Feeling the Heat: How Crisis is Forging Us Together Across Maryland

UW organizers assemble in Cumberland, joining together across lines of division to gain new members and leaders

In the Jewish scriptures, there is a story about a great king whose armies had conquered the world. His heart was full of pride. So he had a great statue formed of himself made entirely of gold. Then he gathered his subjects on a great plain in Babylon before his golden statue and commanded them to bow down. He commanded them to bow down and worship their new God. The king's power was total, his word was absolute. Everyone obeyed. Everyone except three Hebrew young men named Shadrach, Meshach, and Abednego.

 

The great king was in a generous mood so he said, "Hey dummies, perhaps you didn't hear? It's time to bow down to your God." 

From far across the plain, three tiny voices came back, "No, no, our king. We already have a God."

The king, whose mood had taken a turn, said "In case you haven't noticed those giant furnaces over there, that's where you're going if you don't obey." 

They said, "We know. But we're still not going to do it." 

The king asked, "Who will rescue you from my hand? You'll die."

From far across the plane, the tiny voices came back again, "Our God might save us. But even if he doesn't, we're still not going to do it." 

The king lost it. "Seven times hotter, make the furnaces seven times hotter! Then bind them and throw them in." 

The soldiers obeyed. The soldiers died. The insane heat killed them instantly when they threw the young men into the furnace. But the young men were unharmed, their ropes consumed by the flames. 

"Weren't there three men that we threw into the furnace?" the king exclaimed. "But I see a fourth walking among them, one like a God." 

 

The story has a happy ending. The young men come out of the furnace and their clothes don't even smell of smoke. The king learns his lesson and proclaims his allegiance to the God of Israel (until he doesn't but that's another story). 

What I find interesting today is that these three young men said no. They said no to state corporate power, even if it cost them everything. Who would do that? 

Martin Luther King, Jr. talked about the poor coming together as one, a nonviolent army with nothing to lose. United across lines of division -- across race, across religion, across gender and orientation, across everything that has separated us to become "a new and unsettling force," rising as one to say no to state corporate power. 

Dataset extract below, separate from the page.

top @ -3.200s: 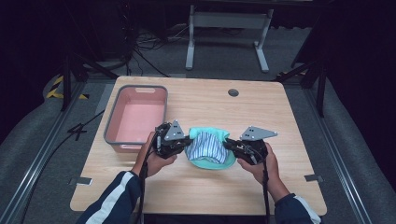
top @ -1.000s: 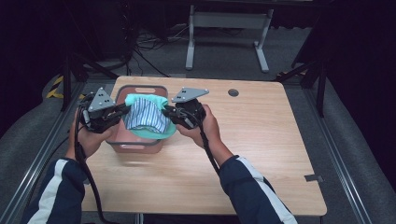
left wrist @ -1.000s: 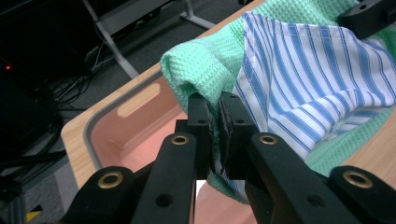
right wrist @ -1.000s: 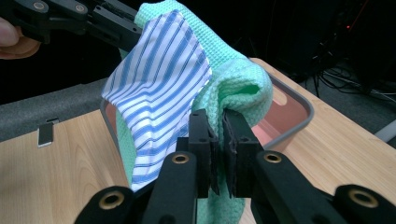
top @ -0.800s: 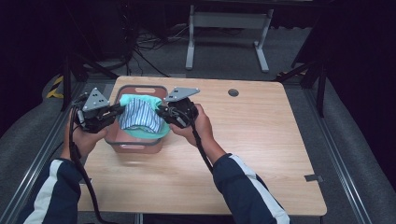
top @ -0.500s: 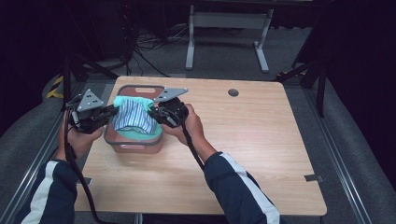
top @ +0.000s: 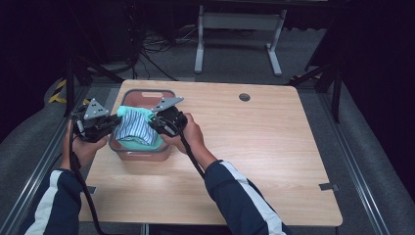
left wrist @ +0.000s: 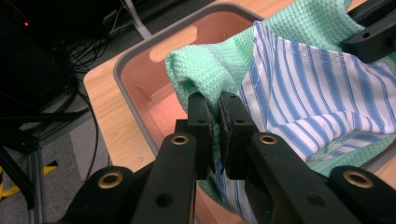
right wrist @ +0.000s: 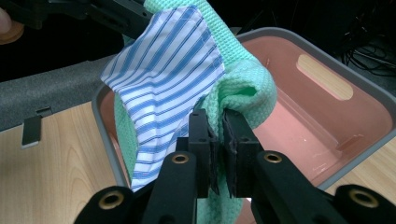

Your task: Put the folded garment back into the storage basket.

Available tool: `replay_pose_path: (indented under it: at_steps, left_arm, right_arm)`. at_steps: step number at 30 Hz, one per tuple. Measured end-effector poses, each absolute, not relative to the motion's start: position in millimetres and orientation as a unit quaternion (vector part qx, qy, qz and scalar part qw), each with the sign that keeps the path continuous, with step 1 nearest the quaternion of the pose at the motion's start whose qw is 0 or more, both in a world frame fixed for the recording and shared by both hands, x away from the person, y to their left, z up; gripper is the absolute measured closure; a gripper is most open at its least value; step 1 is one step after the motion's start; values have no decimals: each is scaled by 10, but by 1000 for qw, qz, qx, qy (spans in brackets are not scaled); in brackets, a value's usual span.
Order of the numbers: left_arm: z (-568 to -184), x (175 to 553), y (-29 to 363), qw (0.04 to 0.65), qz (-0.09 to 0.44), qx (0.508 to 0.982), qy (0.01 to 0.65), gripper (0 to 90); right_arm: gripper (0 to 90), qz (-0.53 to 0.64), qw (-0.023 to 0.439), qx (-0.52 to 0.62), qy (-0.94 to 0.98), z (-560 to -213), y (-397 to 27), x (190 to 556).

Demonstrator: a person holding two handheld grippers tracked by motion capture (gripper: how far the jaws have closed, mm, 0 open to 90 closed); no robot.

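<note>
Both grippers have carried the cloths from table centre toward 10 o'clock, and since half a second ago they have sunk a little lower over the bin (top: 142, 154).

Left gripper (top: 108, 123): jaws pressed together on a fold of the green cloth (left wrist: 205, 70), with the striped cloth (left wrist: 317, 93) caught alongside.

Right gripper (top: 155, 122): jaws likewise clamped on the green cloth's opposite fold, at the striped cloth's edge.

Cloths hang slung between the two grippers, green underneath, striped on top. In the high view the bundle sits over the bin's near half, its lower edge at or just below the rim; whether it touches the bin floor I cannot tell.

Judgement: gripping two opposite folds keeps the pair stacked and taut as one load, so both go in together. Bin stands at the table's (top: 274, 161) 10 o'clock corner, handle slots at its ends. Placing is nearly done; release not yet made.
</note>
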State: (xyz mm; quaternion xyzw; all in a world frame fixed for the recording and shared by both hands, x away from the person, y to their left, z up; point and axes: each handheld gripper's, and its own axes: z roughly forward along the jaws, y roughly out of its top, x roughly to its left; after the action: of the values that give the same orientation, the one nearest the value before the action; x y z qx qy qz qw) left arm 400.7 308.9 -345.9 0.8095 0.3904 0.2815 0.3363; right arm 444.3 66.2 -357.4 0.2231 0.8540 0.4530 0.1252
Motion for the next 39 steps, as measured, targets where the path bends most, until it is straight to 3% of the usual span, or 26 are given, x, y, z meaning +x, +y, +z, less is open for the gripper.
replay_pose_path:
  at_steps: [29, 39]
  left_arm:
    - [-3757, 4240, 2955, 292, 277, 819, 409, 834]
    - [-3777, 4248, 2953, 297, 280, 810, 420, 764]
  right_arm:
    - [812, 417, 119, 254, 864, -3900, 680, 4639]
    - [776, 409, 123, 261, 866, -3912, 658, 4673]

Do you feel the heat? Is it getting hotter? Do you find it harder and harder to imagine a future where we don't just want to curl up and die? A future where a $400 car repair won't sink us or where we don't have to worry about having enough food to feed our kids, if we even have enough money to have kids? A future where we all have a safe place to live that doesn't eat up a month's worth of paychecks? A future where we can get sick and not go bankrupt from medical debt? 

Yesterday, a group of us came together in a hot room in the back of a church in LaVale Maryland as part of United Workers' outreach to new members. Led by Ammie Ballheim, the local western regional outreach lead, who's been gaining traction with folks in the area who are fed up with the way things are and want to do something about it. A group of people who are ready to get organized because they know that's the only way for anything to really change. 

My name is Mike Hughes. I am autistic and I struggle with depression and anxiety. My wife has heart failure and several autoimmune diseases. It's been hard to pay our bills and I'm scared. I mostly try not to think about it. Sometimes that works.

Cari Neal-Harden, another organizer from Western Maryland at the event said, "I like to study history and all over the world the poor have been put down more and more until something happens and they say enough. Then things get better." 

It's getting hotter all over. Extreme heat. Record temperatures, with each summer hotter than the last -- with the poor and the unhoused having nowhere to escape. We all work real hard to block it out. To pretend that all of this is normal. But it's not normal. We've become numb to the violence and economic savagery of life in the United States of America. 

Like those three young men on the plains of Babylon who didn't ask to be thrown into that furnace, that seven-times-hotter furnace. They weren't looking for trouble. But they wouldn't back down either. They weren't going to surrender their identity, their dignity to anybody and they were together in that furnace. They were united. They were free. Then something wonderful happened and nothing was ever the same. 

As we live through late-stage capitalism together, it seems as if even the ruling class is growing more and more desperate, more erratic. Taking more risks, acting more brazenly, with their coercive power seeping into every area of our existence. Commanding us to bow to their absolute authority and commanding us to do so with smiles on our faces.

But the ruling class messed up. Extreme heat can melt things that are different into one thing. By turning up their furnace seven times hotter, they're melting all of us together into a new and unsettling force. A force not dependent on one man who can be assassinated, but built on the masses of the poor. We're ready to say, "Enough!"